The NIH’s defensive approach — one congressman called it stonewalling — has proved a disastrous miscalculation. If the NIH does not unflinchingly seek the facts and release them, they may come out anyhow in other ways. Then the NIH’s reputation, already at the lowest point in its history, will suffer further.

Note that the letter above [Feder N. NIH must tell whole truth about conflicts of interest. Nature 2005; 434: 271.]was written before the allegations about Sunderland, who eventually pleaded guilty, appeared.

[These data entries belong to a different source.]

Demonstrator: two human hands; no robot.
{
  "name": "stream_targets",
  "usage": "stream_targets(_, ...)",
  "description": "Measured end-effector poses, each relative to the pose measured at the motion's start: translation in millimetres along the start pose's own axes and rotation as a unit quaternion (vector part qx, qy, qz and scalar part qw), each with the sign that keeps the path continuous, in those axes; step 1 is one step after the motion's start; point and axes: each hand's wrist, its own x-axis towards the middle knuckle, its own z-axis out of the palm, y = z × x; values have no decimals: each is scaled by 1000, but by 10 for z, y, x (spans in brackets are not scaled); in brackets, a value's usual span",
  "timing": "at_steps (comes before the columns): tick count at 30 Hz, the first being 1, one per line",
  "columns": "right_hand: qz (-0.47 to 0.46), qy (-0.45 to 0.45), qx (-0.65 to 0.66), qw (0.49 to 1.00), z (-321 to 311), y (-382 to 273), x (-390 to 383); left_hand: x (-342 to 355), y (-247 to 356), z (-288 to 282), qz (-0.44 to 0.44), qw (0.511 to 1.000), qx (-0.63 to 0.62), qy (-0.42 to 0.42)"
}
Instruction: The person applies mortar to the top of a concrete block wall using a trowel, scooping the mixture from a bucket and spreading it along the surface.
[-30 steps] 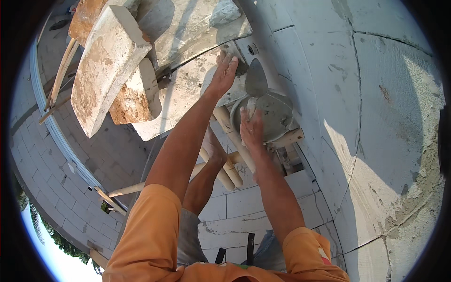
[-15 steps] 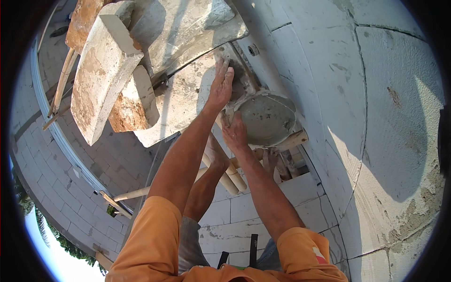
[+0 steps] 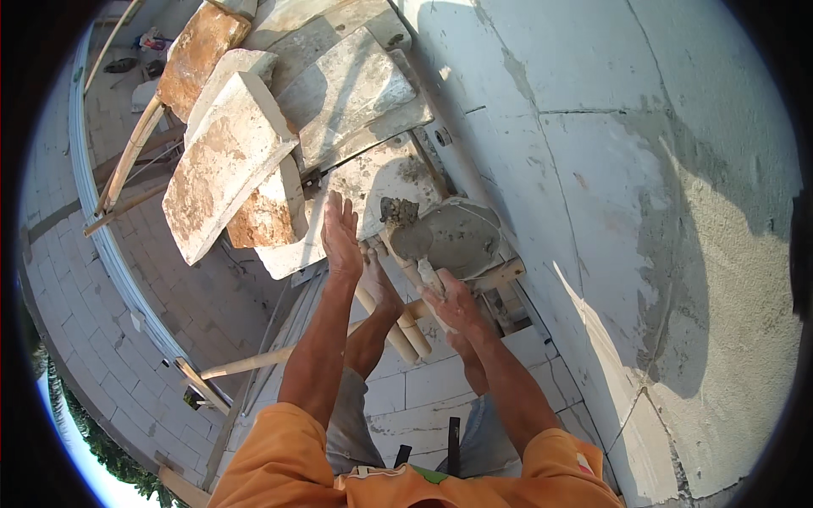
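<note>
My right hand point(image 3: 457, 302) is closed round the pale, mortar-smeared handle of a trowel point(image 3: 430, 278). The trowel's blade lies over the left side of a round basin point(image 3: 487, 222) of wet grey mortar and blends into it. A dark lump of mortar point(image 3: 398, 211) sits at the blade's far end, by the basin's left rim. My left hand point(image 3: 341, 241) is held over the near edge of a dusty pale slab point(image 3: 364, 182), fingers stretched out and nothing in them. Whether it touches the slab I cannot tell.
Broken pale blocks point(image 3: 233, 165) and reddish-brown pieces point(image 3: 203, 59) are stacked at the far left. A pale block wall point(image 3: 610, 212) rises close on my right. Bamboo poles point(image 3: 398, 334) support the platform under my bare feet. Lower ground lies beyond the left edge.
My right hand has come back from the basin's left rim and now shows the trowel, with a mortar lump at its tip. My left hand has moved left and nearer, away from the basin.
</note>
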Motion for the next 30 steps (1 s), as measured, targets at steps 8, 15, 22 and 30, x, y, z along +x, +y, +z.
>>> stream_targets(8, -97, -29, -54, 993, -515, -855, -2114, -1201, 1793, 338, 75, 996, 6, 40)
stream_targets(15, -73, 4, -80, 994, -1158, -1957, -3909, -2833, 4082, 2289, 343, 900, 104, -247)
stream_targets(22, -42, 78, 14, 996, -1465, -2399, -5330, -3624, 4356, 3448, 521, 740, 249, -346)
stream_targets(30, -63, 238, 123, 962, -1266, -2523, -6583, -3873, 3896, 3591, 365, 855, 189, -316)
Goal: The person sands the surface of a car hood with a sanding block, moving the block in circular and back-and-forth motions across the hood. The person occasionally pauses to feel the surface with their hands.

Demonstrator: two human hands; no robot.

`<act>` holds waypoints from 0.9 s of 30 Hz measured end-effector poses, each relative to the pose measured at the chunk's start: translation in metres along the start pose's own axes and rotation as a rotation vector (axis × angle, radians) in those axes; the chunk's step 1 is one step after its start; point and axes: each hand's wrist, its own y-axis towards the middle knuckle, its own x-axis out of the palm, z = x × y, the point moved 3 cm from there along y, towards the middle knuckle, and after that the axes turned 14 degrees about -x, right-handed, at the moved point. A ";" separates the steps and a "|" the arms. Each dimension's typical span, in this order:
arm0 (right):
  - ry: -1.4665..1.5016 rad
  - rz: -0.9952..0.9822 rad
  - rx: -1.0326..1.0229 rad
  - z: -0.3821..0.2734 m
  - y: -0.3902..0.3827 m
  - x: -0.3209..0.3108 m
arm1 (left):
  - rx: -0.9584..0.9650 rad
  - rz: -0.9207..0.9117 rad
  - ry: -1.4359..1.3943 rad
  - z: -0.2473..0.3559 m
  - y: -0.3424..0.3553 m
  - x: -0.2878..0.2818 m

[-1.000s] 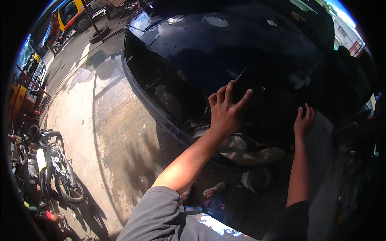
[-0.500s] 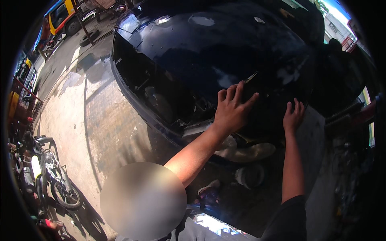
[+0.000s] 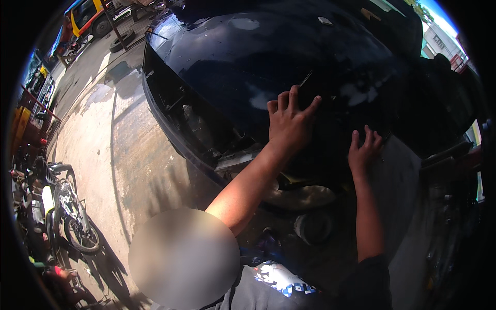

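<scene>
A glossy dark blue car panel (image 3: 232, 67), perhaps a hood, fills the upper middle of the view. My left hand (image 3: 291, 119) rests on it, fingers spread and bent, fingertips beside a thin light streak that I cannot make out. Lower and to the right, my right hand (image 3: 366, 150) lies open at the panel's shadowed near edge, fingers apart. Left of my left hand is a dark gap with parts inside, bordered by a long curved trim (image 3: 157, 113). A pale curved part (image 3: 305, 194) shows beneath the panel. A blurred disc hides part of my left arm.
A round container (image 3: 312, 229) stands on the concrete floor (image 3: 134, 155) below the car. A motorcycle (image 3: 77, 217) is at the left among other clutter. A colourful vehicle (image 3: 85, 20) and a loose tyre (image 3: 122, 42) are up the pavement. A pale building (image 3: 434, 41) shows at upper right.
My left hand appears higher in the view, still spread on the panel. My right hand has shifted leftward, fingers still apart. The whole view has shifted slightly.
</scene>
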 end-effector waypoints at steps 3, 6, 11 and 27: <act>0.215 -0.084 0.097 0.048 0.022 0.008 | 0.040 0.088 0.070 -0.065 0.019 -0.032; 0.291 0.065 0.009 0.088 0.038 0.028 | -0.387 0.135 0.277 -0.129 0.046 -0.070; 0.229 0.063 0.069 0.117 0.041 0.064 | -0.340 0.267 0.223 0.002 0.053 0.000; 0.336 0.100 -0.016 0.117 0.036 0.066 | -0.423 0.037 0.213 0.014 0.017 -0.061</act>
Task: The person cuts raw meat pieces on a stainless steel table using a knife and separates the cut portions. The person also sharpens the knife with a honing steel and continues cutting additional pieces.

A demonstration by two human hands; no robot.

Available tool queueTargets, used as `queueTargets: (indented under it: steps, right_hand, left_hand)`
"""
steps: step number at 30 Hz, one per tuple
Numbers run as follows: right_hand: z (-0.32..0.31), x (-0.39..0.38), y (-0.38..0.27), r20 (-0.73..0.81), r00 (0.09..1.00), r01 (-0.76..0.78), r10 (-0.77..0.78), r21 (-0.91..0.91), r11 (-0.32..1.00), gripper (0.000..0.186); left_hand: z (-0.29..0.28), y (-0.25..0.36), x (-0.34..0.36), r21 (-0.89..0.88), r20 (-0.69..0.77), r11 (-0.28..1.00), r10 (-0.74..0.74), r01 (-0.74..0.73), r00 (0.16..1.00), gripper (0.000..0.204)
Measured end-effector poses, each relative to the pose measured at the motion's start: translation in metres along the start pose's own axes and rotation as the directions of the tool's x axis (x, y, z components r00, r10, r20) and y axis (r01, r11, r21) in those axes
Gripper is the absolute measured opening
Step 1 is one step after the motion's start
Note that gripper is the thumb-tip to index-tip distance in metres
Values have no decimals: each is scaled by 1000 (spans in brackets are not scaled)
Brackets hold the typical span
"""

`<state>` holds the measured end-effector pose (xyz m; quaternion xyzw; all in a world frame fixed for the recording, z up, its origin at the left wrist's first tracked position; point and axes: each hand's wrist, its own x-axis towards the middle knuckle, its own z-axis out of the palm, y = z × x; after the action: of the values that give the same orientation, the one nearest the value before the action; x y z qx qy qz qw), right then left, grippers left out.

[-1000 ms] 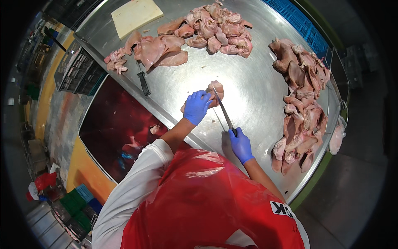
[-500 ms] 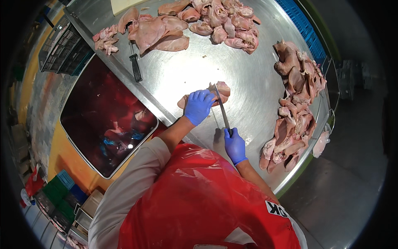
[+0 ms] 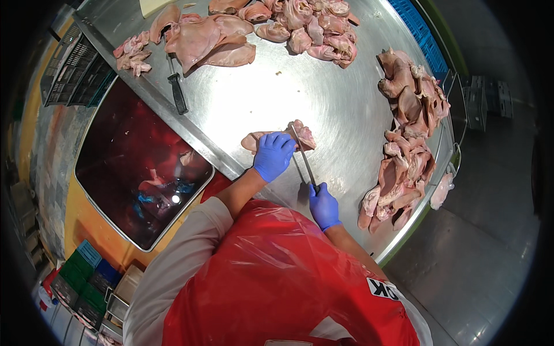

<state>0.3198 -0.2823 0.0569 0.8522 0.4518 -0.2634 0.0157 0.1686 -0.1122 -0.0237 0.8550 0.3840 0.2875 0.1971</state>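
Steel table [image 3: 346, 109], far meat pile [image 3: 300, 29], right-hand meat pile [image 3: 407, 147], pale board [image 3: 151, 6], black-handled knife [image 3: 178, 95], central meat piece [image 3: 307, 137]

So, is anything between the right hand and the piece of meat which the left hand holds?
Only the knife in the right hand spans that gap, its blade seen across the piece of meat; nothing else visible stands there.

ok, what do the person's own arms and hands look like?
Left hand and right hand: close-fitting blue gloves to the wrist, no markings visible. Forearms bare. Left sleeve white, loose, ending near the elbow; right sleeve mostly hidden behind the red apron.
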Motion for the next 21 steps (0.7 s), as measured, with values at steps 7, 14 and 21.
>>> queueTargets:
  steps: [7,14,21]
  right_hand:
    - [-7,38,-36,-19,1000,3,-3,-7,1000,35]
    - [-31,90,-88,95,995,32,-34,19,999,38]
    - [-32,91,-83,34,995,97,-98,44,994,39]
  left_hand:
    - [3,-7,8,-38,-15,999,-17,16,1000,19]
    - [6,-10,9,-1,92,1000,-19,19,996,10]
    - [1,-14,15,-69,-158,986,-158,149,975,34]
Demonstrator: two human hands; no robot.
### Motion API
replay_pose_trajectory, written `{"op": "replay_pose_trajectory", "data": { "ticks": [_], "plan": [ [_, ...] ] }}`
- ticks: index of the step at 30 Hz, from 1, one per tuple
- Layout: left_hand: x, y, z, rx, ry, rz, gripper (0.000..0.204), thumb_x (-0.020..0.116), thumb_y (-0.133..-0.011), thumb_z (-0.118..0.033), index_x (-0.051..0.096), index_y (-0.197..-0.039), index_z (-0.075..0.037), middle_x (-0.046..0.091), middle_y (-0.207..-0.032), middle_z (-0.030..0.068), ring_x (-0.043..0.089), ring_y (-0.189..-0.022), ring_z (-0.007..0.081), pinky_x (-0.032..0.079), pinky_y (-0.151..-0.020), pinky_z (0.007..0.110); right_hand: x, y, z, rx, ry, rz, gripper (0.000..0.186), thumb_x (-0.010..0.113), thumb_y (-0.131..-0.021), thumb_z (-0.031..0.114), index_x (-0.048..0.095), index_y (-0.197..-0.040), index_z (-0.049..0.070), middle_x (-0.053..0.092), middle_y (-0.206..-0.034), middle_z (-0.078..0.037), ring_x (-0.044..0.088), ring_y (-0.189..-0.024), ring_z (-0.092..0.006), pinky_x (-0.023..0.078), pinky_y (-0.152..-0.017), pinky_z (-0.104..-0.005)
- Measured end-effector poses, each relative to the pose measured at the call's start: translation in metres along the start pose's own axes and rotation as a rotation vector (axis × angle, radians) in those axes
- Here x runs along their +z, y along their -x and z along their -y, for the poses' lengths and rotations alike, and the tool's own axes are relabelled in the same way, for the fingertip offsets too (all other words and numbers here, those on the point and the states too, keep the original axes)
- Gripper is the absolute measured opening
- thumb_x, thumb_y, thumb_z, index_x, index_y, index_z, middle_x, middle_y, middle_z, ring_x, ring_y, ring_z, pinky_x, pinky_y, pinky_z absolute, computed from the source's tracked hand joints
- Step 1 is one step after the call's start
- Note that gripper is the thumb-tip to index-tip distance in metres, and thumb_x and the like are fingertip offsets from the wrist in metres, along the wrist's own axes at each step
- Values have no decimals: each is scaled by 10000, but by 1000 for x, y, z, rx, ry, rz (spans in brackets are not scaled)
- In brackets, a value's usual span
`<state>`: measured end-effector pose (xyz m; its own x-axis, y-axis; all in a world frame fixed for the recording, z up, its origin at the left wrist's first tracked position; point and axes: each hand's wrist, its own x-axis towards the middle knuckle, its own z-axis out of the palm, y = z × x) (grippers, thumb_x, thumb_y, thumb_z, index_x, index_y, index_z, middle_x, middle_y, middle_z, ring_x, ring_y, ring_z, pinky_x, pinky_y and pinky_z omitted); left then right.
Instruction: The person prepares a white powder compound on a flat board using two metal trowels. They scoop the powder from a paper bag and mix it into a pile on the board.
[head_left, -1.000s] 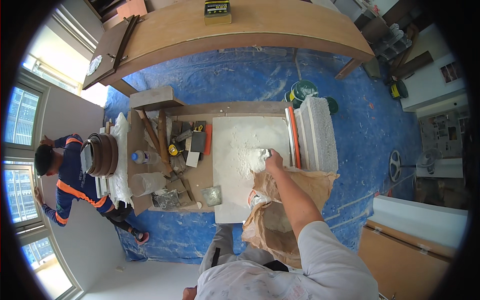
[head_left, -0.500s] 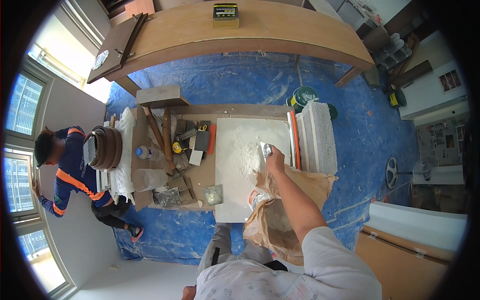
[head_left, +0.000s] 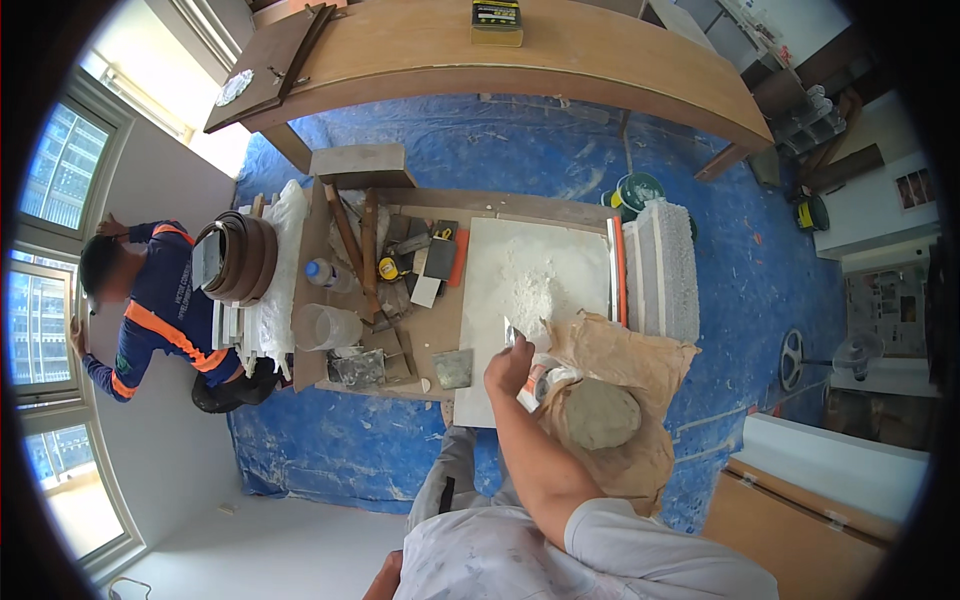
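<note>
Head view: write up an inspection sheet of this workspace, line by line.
Surface: white board, loose white powder heaped and scattered on it.
Job's things: metal scraper; open brown paper bag at the board's near right corner.
Clutter: left of the board, tape measure, capped bottle, plastic container and mixed tools.
Hands: right hand grips the scraper; left hand or forearm partly shows at the lower edge, grip unclear.
Cables: thin loop at lower left, possibly a cable.
Surroundings: stained blue floor sheet; co-worker by the windows; long wooden table beyond.
</note>
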<state>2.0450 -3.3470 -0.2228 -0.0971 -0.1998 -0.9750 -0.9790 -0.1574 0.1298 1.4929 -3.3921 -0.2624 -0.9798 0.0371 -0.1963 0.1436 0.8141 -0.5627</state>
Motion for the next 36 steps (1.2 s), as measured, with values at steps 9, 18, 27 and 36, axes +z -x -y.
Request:
{"op": "replay_pose_trajectory", "data": {
  "ticks": [9, 18, 27, 36],
  "plan": [
    [-19, 9, 21, 9, -132, 30, 472, 498, -964, -400, 667, -1206, -32, 665, -1187, 271, 625, -1152, 367, 484, -956, 430, 50, 29, -69, 29, 211, 169, 366, 518, -884, 26, 553, -1247, 56, 573, -1154, -190, 600, -1054, -397, 512, -880, -491],
    [-31, -11, 35, 68, -337, 123, 549, 457, -994, -436, 513, -1386, -57, 631, -1265, 272, 552, -1261, 421, 457, -1027, 460, 56, 16, -80, 42, 110, 108, 377, 557, -844, -24, 547, -1218, 16, 599, -1111, -227, 595, -1058, -421, 488, -893, -487],
    [-71, 54, -64, 103, -403, 50, 437, 420, -987, -387, 669, -940, -31, 679, -977, 299, 657, -946, 465, 523, -829, 531, 77, 43, -100, 900, -1074, 198, 349, 690, -893, 117, 502, -1187, 96, 591, -1086, -71, 628, -970, -284, 503, -759, -465],
    [-93, 77, -136, 450, -524, -123, 258, 579, -874, -273, 702, -796, -61, 676, -837, 223, 668, -779, 440, 537, -692, 505, 3, 160, -102, 703, -748, 627, 468, 703, -871, 55, 523, -1303, 52, 652, -924, -76, 652, -749, -172, 530, -628, -306]
  ]
}}
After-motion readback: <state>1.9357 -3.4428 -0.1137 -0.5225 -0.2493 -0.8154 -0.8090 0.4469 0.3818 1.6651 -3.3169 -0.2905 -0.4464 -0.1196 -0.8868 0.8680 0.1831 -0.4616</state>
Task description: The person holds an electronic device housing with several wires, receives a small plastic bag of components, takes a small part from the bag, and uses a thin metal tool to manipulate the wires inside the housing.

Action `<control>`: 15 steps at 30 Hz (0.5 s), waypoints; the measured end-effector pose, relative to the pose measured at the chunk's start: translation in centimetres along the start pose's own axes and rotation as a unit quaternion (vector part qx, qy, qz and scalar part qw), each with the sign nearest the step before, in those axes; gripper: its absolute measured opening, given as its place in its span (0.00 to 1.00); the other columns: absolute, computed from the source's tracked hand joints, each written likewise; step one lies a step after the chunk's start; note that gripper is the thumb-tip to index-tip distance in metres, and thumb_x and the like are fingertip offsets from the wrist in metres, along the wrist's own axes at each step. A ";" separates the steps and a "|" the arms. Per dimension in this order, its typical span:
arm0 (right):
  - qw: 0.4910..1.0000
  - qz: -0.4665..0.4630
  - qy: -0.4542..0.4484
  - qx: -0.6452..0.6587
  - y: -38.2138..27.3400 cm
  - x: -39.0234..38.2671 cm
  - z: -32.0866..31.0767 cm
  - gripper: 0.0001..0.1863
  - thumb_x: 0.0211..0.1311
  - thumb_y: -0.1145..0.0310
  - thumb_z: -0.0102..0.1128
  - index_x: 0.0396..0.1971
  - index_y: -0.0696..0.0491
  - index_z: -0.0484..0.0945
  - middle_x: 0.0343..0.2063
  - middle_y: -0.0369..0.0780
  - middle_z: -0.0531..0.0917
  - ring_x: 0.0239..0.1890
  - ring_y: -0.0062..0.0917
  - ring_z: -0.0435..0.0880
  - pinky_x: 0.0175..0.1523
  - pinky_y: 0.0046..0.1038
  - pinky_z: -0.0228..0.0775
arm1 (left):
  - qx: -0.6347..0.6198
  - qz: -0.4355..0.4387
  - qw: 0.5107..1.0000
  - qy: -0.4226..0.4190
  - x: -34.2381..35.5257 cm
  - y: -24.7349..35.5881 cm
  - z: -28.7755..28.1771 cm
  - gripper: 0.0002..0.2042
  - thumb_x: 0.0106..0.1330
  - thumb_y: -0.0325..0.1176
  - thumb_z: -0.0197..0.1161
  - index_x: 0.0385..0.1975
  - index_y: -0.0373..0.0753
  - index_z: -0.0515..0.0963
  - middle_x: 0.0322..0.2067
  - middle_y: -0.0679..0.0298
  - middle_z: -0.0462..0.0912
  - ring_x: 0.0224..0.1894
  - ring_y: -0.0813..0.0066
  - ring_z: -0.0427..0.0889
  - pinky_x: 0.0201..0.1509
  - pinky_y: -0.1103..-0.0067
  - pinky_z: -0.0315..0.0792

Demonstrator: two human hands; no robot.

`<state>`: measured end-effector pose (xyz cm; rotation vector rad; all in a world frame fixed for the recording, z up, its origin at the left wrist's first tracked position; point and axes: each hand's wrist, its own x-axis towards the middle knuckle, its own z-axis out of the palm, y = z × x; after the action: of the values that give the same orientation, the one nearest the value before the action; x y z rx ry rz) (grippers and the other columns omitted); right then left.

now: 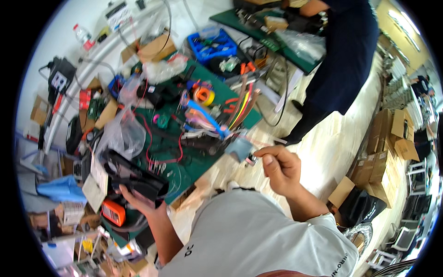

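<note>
My left hand [145, 203] is closed on the edge of a black, hollow plastic housing [134, 175] at the left of the green-topped bench. My right hand [281, 168], out beyond the bench's right edge, is closed in a pinch. At its fingertips is a small dark and silvery piece [251, 159], too blurred to name. A flat grey-blue piece [240, 148] shows just past it; I cannot tell whether they are joined. Near that piece, a bundle of coloured wires [242, 108] with a blue band [205, 117] lies on the bench.
The green bench mat [203, 168] carries clear plastic bags [122, 136], a red cable [148, 143], tape rolls [204, 95] and a blue tray [212, 45]. An orange meter [113, 212] lies left of my left hand. A person in dark clothes [344, 60] stands ahead right; cardboard boxes [376, 171] line the right.
</note>
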<state>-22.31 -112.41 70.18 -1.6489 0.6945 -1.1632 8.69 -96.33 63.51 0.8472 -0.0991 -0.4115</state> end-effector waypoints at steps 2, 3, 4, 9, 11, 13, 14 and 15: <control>1.000 0.003 -0.012 -0.003 0.7 -0.4 -0.2 0.08 0.67 0.73 0.52 0.35 0.59 0.79 0.14 0.31 0.73 0.16 0.11 0.68 0.22 0.17 0.58 | -0.045 -0.045 0.996 -0.055 -0.6 0.2 0.8 0.23 0.68 0.51 0.51 0.57 0.43 0.67 0.49 0.61 0.77 0.50 0.66 0.77 0.55 0.69 0.72; 0.999 0.020 -0.023 0.012 0.6 -0.9 0.0 0.08 0.67 0.73 0.52 0.36 0.60 0.79 0.14 0.31 0.74 0.16 0.10 0.68 0.22 0.16 0.58 | -0.027 -0.025 0.998 -0.059 -1.3 0.5 1.0 0.22 0.69 0.50 0.50 0.57 0.44 0.67 0.49 0.63 0.76 0.50 0.69 0.76 0.54 0.71 0.72; 0.999 0.033 -0.025 0.018 0.8 -1.1 0.0 0.08 0.68 0.73 0.52 0.36 0.60 0.79 0.14 0.31 0.74 0.16 0.10 0.68 0.22 0.16 0.58 | -0.066 -0.076 0.990 -0.095 -0.8 0.8 0.4 0.22 0.69 0.50 0.51 0.56 0.44 0.67 0.48 0.63 0.77 0.49 0.69 0.77 0.53 0.71 0.73; 0.995 0.083 -0.039 0.032 1.6 -1.6 0.4 0.08 0.68 0.72 0.51 0.37 0.60 0.78 0.14 0.30 0.73 0.16 0.09 0.67 0.22 0.16 0.57 | -0.003 -0.003 0.997 -0.073 -2.0 0.4 -0.4 0.20 0.69 0.51 0.50 0.52 0.44 0.70 0.44 0.63 0.79 0.47 0.68 0.79 0.52 0.70 0.74; 0.995 0.075 -0.051 0.031 1.7 -1.5 0.7 0.08 0.68 0.72 0.51 0.37 0.60 0.78 0.14 0.30 0.73 0.16 0.09 0.67 0.22 0.16 0.57 | -0.037 -0.020 0.996 -0.080 -1.9 0.5 -1.1 0.20 0.69 0.51 0.50 0.51 0.44 0.71 0.44 0.63 0.79 0.48 0.67 0.79 0.53 0.70 0.74; 0.995 0.071 -0.059 0.032 1.8 -1.4 1.1 0.09 0.68 0.71 0.51 0.37 0.61 0.78 0.14 0.30 0.73 0.16 0.09 0.66 0.22 0.16 0.56 | -0.057 -0.040 0.992 -0.102 -1.7 0.7 -2.1 0.20 0.69 0.50 0.49 0.52 0.44 0.72 0.45 0.63 0.80 0.49 0.65 0.78 0.55 0.69 0.73; 0.995 0.070 -0.062 0.033 1.8 -1.4 1.3 0.10 0.68 0.70 0.51 0.37 0.61 0.79 0.15 0.30 0.73 0.16 0.09 0.66 0.22 0.15 0.56 | -0.075 -0.048 0.992 -0.088 -1.8 0.9 -2.2 0.20 0.69 0.50 0.49 0.52 0.44 0.72 0.46 0.62 0.79 0.50 0.65 0.78 0.55 0.68 0.72; 0.995 0.069 -0.066 0.034 1.8 -1.4 1.6 0.12 0.69 0.69 0.51 0.37 0.61 0.79 0.15 0.30 0.74 0.15 0.09 0.66 0.21 0.14 0.55 | -0.092 -0.055 0.992 -0.073 -1.7 0.9 -2.0 0.20 0.69 0.50 0.49 0.53 0.44 0.72 0.47 0.62 0.79 0.50 0.65 0.78 0.56 0.68 0.72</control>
<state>-21.22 -111.33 67.87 -1.5795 0.6668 -0.9608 7.95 -93.74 62.94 0.6418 -0.1481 -0.5775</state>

Feder's second letter to Nature in 2005 [Feder N. Public disclosure could deter conflicts of interest. Nature 2005; 437: 620.] correctly predicted what would happen to Feder, himself

A proposal to require readily accessible financial disclosure will probably be fought tooth and nail by those who benefit from leaving things as they are: some university researchers and administrators, officials at the NIH and scientists in industry.


So while the conflicts on interest continued, those advocating transparency about financial relationships were punished.

Note that Feder's second 2005 letter was about how


NIH-funded researchers are required to provide details of any consulting arrangements to their universities, which in turn approve or veto the plans. This information is confidential and usually cannot be seen by the public.


What Feder advocated was that


The NIH could require grantees to make public disclosures of their paid arrangements with pharmaceutical, investment and other companies, as well as their ownership of stock and stock options, as a condition of having their medical research funded by the government.


So this letter from 2005 presaged the scandals of 2008, for example, how US Senator Charles Grassley has found that prominent researchers failed to disclose large payments from pharmaceutical companies that they received while doing NIH funded studies on drugs made by these same companies (see post here).

The unfortunate story of the punishment of Ned Feder is a reminder how deeply the culture of "get mine first" has infiltrated the culture of the leadership of our once most respected health care institutions. To promote research to serve science and the public rather than the needs of vested interests, we will have to make a big change in this corporate culture.